Because our patient had a large amount of abdominal and pelvic effusion, peritoneal puncture and drainage were performed, and peritoneal perfusion chemotherapy with cisplatin and intravenous chemotherapy with doxorubicin liposomes were administered. After two cycles of chemotherapy, there was significant reduction in abdominal and pelvic effusion. Several molecular targeted therapies, a novel radiopharmaceutical medication that targets the catecholamine transporter, and immunotherapy are under evaluation for the treatment of patients with malignant PPGs. Doxorubicin (DOX) is the most effective chemotherapeutic drug developed against a broad range of cancers such as solid tumors, leukemias, and lymphomas. Conventional DOX-induced cardiotoxicity has limited its use. FDA-approved drugs such as non-pegylated liposomal (Myocet®) and pegylated liposomal (Doxil®) formulations have no doubt shown comparatively reduced cardiotoxicity, but have raised new toxicity issues. The entrapment of doxorubicin in biocompatible, biodegradable, and safe nano delivery systems can prevent its degradation in circulation, minimize its toxicity with increased half-life, and enhance its pharmacokinetic profile leading to improved patient compliance. In addition, nano delivery systems can actively and passively target the tumor resulting in increased therapeutic index and decreased side effects of drug. In our case report, the patient accepted chemotherapy combined with the pegylated liposomal doxorubicin and cisplatin 7 cycles until June 2019.

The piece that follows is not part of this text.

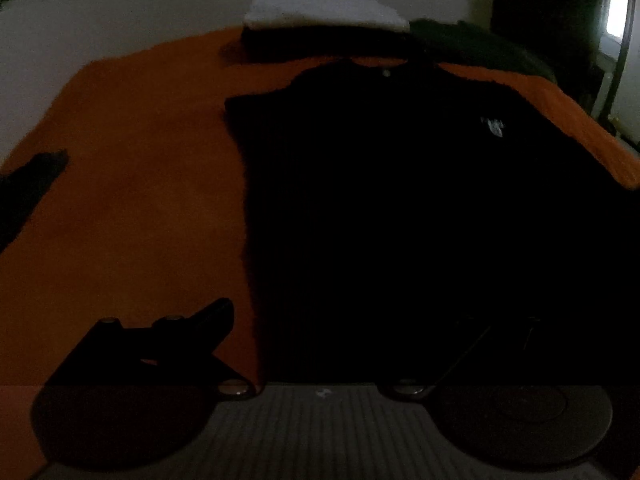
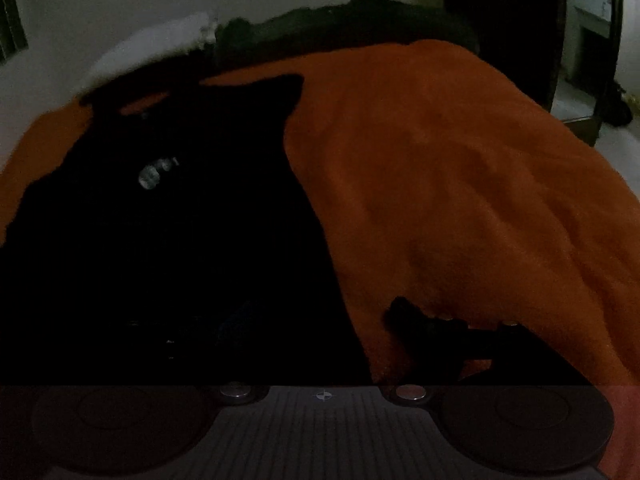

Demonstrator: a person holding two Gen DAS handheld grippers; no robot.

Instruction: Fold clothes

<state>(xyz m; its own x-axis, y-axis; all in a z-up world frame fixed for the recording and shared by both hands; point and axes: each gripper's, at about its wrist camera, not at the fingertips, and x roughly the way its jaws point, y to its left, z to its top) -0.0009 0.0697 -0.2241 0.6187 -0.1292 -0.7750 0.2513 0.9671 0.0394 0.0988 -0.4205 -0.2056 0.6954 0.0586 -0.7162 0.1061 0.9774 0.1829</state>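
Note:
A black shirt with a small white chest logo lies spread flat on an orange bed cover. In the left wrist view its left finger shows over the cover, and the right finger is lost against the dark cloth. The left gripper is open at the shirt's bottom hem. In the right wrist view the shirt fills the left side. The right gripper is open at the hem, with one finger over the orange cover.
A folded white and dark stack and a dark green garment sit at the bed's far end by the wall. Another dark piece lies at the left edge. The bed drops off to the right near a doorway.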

Our patient showed good therapeutic response after the initial treatment with 7 cycles of chemotherapy with cisplatin combined with doxorubicin liposomes, and the PFS reached 21 mo. However, after the first chemotherapy, the patient did not accept maintenance treatment, which led to disease progression. Subsequently, she opted for chemotherapy again combined with local radiotherapy. The patient received 4 cycles of palliative chemotherapy consisting of albumin-bound paclitaxel (260 mg/m2) combined with nedaplatin (75 mg/m2) totally. Although her pelvic mass disease was stable, she developed multiple metastatic lesions such as liver metastases and bone metastases, and subsequent targeted drug therapy with apatinib for almost 3 mo could not control the disease well. Surgery is the only cure for PCC/PGL; however, there is limited biochemical and tumor control of metastatic disease with treatments, including 131I-MIBG, chemotherapy, and radiation. The poor characterization of the histological behavior and natural history of the disease makes clinical management of paraganglioma a great challenge for endocrinologists and oncologists. Prospective studies are required to develop standardized therapeutic strategies.